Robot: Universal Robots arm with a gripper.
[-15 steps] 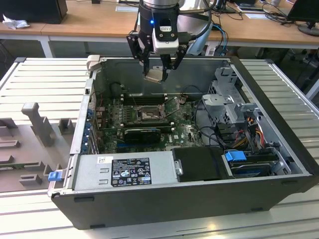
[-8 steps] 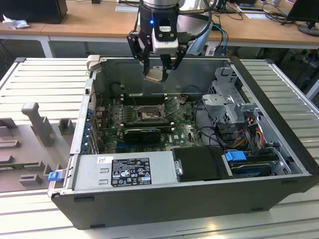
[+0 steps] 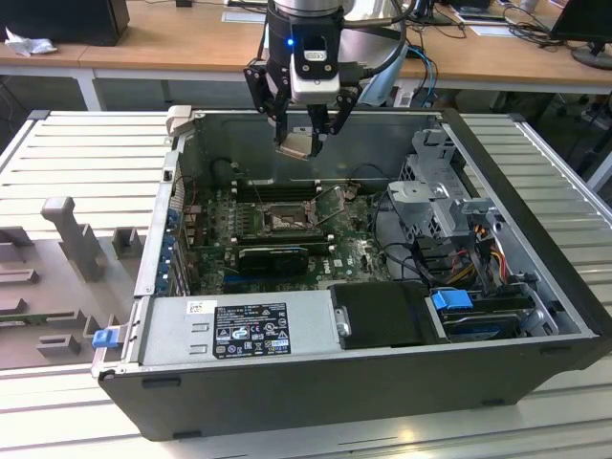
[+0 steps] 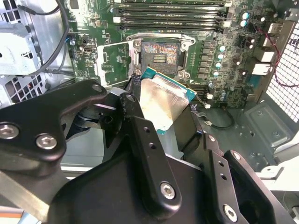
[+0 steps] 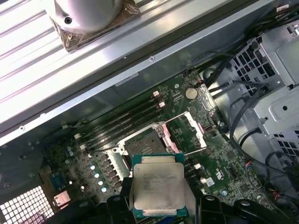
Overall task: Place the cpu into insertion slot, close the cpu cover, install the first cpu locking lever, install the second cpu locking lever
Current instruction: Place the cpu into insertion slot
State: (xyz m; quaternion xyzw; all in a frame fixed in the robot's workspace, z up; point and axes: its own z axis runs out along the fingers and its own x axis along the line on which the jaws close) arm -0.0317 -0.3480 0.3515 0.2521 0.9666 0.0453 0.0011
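We see the arm (image 3: 304, 19) come straight down over the open computer case (image 3: 382, 382), with the gripper (image 3: 302, 140) pointing downward and hanging above the motherboard (image 3: 359, 251), clear of it. Its fingers (image 4: 133, 116) are pinched narrowly on opposite edges of the cpu (image 4: 166, 100), so the chip sits between them at the very tip. In both wrist views the cpu (image 5: 159, 186) shows a silvery-grey square metal top with a thin green rim, slightly dulled and smudged, and it is held a little tilted. Below the gripper and well apart from the chip lies the insertion slot (image 4: 159, 56), uncovered, its dark pin field bare. Just beside the slot we see the cpu cover (image 4: 114, 60) swung open. The long memory slots (image 4: 173, 18) run beyond the socket.
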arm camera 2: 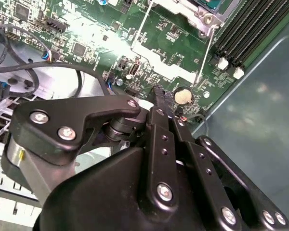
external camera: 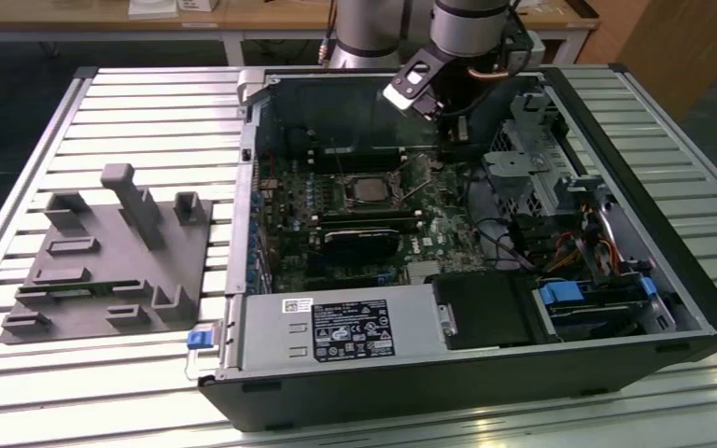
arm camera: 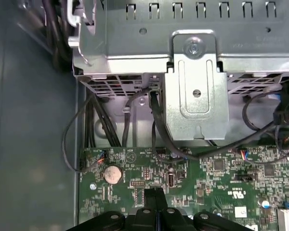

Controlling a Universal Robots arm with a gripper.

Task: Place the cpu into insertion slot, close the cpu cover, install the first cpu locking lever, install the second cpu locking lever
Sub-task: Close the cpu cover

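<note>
Jaws, closed on nothing, hover near the cpu point(external camera: 368, 190) lying in the insertion slot point(external camera: 344, 189).

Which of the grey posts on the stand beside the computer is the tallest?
The middle post on the grey stand: it rises well above the shorter posts either side of it.

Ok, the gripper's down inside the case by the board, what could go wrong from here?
1. The gripper hangs close over the motherboard beside the coin cell; a small drop could hit parts.
2. Loose cables lie near it and could snag.
3. A thin locking lever stands nearby; a sideways brush might bend it.
</note>
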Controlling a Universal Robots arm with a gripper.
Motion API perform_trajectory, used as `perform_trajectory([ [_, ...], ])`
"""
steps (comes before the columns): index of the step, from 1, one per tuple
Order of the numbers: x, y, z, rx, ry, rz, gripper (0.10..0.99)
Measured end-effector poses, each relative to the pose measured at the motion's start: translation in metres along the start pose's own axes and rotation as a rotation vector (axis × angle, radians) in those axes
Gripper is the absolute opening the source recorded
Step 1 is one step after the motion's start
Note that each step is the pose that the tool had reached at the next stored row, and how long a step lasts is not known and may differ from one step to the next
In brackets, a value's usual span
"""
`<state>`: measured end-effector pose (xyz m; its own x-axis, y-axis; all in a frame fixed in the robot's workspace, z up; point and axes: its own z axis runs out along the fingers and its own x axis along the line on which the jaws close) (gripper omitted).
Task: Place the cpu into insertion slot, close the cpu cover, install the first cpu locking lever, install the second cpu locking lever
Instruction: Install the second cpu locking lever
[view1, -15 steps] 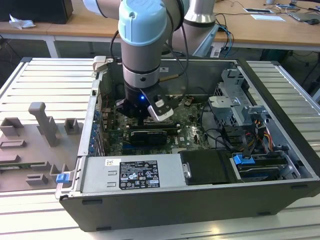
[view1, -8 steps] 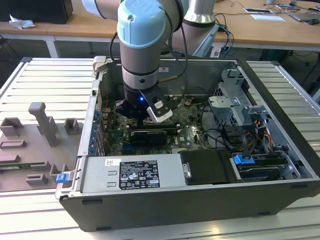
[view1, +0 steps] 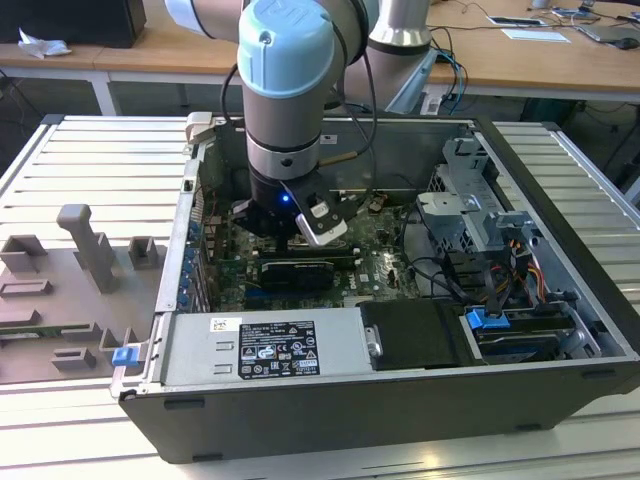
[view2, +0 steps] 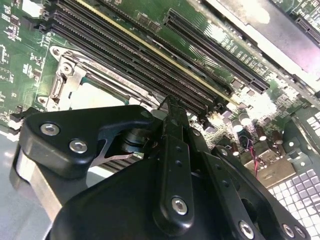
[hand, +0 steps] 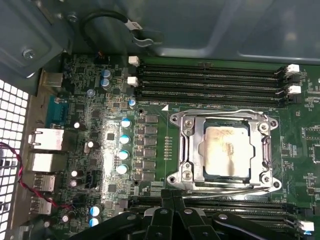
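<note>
Hovering gripper (view2: 170, 102) fingers together, empty, beside cpu cover (hand: 224, 150).

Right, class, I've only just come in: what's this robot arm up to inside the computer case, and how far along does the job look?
A single robot arm is reaching down into an open computer case, with its tool hanging just above the motherboard. In the first wrist view the cpu already lies in the insertion slot, and the cpu cover is folded down around it, framing its pale top. Thin wire levers run along two edges of the slot. The tool sits beside the slot, over the memory slots.
</note>
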<state>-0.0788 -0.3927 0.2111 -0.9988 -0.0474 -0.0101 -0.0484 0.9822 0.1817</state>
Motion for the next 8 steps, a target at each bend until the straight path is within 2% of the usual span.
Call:
perform_trajectory([
  [8, 0.0001, -0.0009, 0.0049, -0.011, 0.0, 0.0, 0.106],
])
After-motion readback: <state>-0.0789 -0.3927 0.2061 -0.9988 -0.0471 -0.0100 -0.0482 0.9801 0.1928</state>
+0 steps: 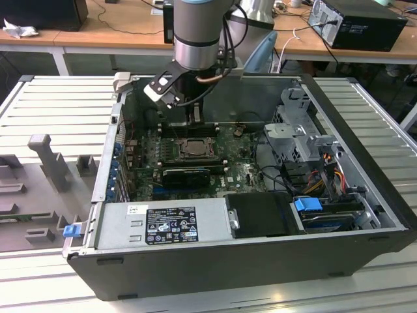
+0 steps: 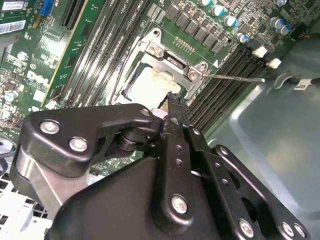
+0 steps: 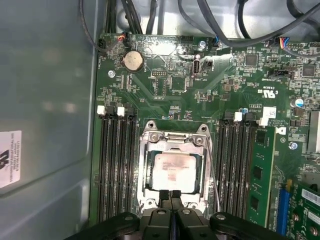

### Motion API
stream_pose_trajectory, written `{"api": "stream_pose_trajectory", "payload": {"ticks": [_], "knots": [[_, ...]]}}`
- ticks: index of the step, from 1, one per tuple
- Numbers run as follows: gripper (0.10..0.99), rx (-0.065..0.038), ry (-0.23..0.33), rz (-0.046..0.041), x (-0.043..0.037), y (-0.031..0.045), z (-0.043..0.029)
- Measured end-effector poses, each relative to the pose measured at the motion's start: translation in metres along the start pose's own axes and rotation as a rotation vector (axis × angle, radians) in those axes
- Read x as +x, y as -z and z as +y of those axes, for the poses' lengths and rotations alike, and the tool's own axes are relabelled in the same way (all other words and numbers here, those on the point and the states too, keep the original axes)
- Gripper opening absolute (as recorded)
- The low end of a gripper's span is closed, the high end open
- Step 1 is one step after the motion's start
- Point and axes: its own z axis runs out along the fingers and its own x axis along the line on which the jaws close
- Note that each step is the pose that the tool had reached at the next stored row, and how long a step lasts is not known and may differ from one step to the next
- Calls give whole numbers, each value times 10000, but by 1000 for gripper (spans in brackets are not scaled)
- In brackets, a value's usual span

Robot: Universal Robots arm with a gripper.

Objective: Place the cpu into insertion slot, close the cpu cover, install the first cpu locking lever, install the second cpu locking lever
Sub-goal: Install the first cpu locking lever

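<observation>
Pale, smudged square cpu

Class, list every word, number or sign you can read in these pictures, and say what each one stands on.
Nothing can be quoted; every print is too small or blurred.
black label on the power supply: too small to read.
small white sticker beside it: too small to read.
large white sticker on the case wall: blurred.
white label on the motherboard: too small to read.
cable tag: unreadable.
</observation>
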Motion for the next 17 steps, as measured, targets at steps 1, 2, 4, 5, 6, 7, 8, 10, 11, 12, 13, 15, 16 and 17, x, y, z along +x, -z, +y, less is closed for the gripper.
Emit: {"api": "stream_pose_trajectory", "payload": {"ticks": [1,2,4,5,6,7,8,10,11,12,13,15,16,17], "knots": [[106,-2,0,1,2,36,0],[106,-1,0,1,5,72,0],[106,-1,-1,0,11,168,-1],[106,-1,-1,1,13,194,-1],[106,-1,0,1,14,210,-1],[106,-1,-1,1,15,230,-1],[106,-1,0,0,17,253,-1],[106,0,0,0,20,311,-1],[106,0,-1,1,22,332,-1],[106,-1,0,0,25,378,-1],[106,-1,-1,0,27,411,-2],[106,-1,-1,1,32,495,-2],[106,-1,0,1,35,532,-2],[106,-1,-1,1,37,560,-2]]}}
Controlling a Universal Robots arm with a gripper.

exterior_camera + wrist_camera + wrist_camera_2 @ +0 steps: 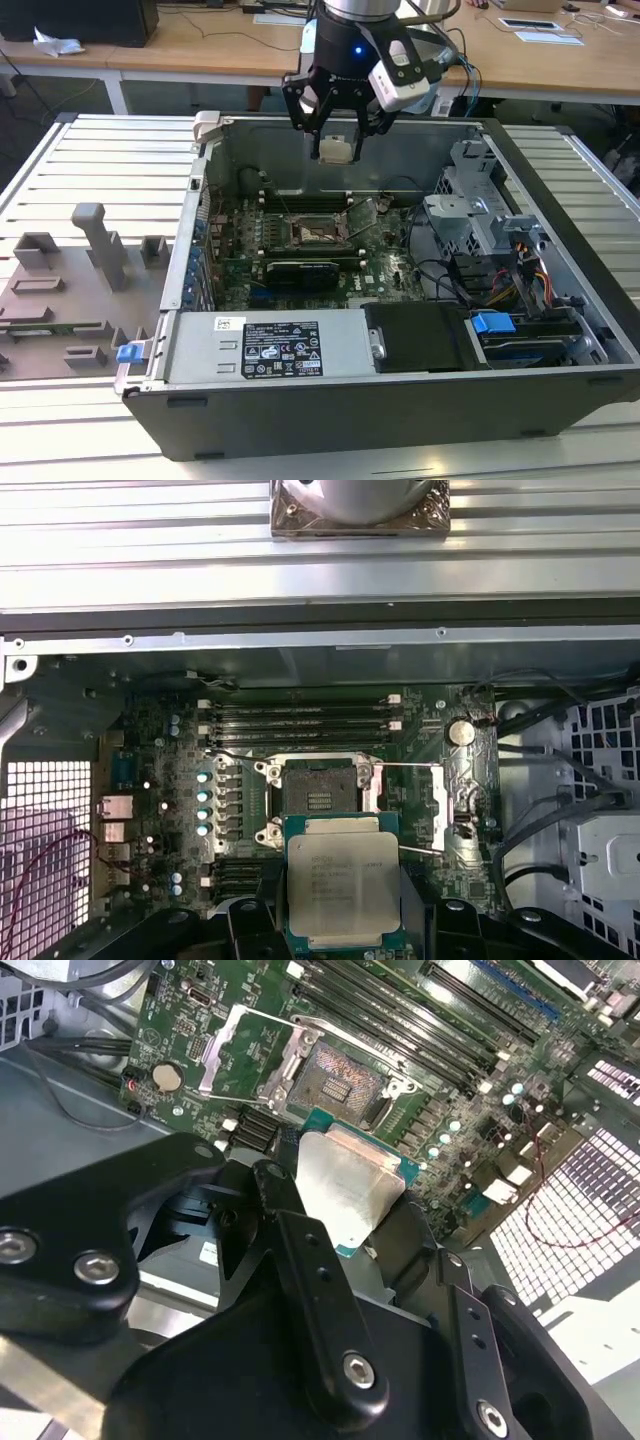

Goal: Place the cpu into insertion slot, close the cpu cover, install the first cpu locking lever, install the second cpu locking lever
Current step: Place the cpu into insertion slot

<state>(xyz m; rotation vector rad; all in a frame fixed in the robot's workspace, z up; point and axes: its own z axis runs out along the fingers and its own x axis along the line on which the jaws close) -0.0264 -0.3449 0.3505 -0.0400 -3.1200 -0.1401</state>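
Gripping the cpu [343, 888] in the pincer [337, 138], hovering above the open insertion slot [319, 793]. Could land tilted or off-centre and damage it, if lowered misaligned.

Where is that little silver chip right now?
The cpu is held in the tool at the top middle of the exterior view, in the air over the open computer case, clear of the insertion slot below.
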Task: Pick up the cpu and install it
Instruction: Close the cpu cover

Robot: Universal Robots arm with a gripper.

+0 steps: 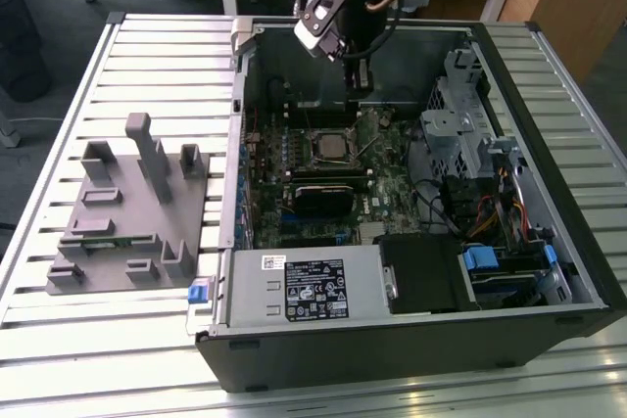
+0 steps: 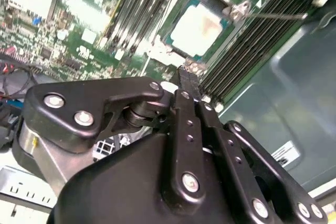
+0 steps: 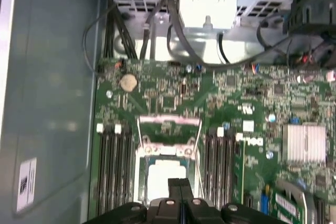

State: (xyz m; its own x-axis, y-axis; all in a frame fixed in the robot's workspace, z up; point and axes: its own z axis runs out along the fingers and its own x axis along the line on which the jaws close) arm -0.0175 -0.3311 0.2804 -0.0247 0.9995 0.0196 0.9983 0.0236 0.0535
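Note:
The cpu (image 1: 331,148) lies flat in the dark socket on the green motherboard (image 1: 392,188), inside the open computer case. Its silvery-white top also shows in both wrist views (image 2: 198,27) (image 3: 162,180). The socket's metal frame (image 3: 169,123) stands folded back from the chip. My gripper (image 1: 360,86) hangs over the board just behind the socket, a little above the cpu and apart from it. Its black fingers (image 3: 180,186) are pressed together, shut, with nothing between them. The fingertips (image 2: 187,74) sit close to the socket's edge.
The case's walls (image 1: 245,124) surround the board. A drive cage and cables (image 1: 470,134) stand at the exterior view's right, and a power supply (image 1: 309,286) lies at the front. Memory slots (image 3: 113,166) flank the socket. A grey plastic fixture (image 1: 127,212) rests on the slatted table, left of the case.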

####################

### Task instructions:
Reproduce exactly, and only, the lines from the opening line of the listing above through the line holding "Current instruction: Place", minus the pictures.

### Answer to this task:
Robot: Universal Robots arm with a gripper.
[-15 steps] 
[-8 steps] 
[+0 steps] 
[+0 steps] 
[+0 steps] 
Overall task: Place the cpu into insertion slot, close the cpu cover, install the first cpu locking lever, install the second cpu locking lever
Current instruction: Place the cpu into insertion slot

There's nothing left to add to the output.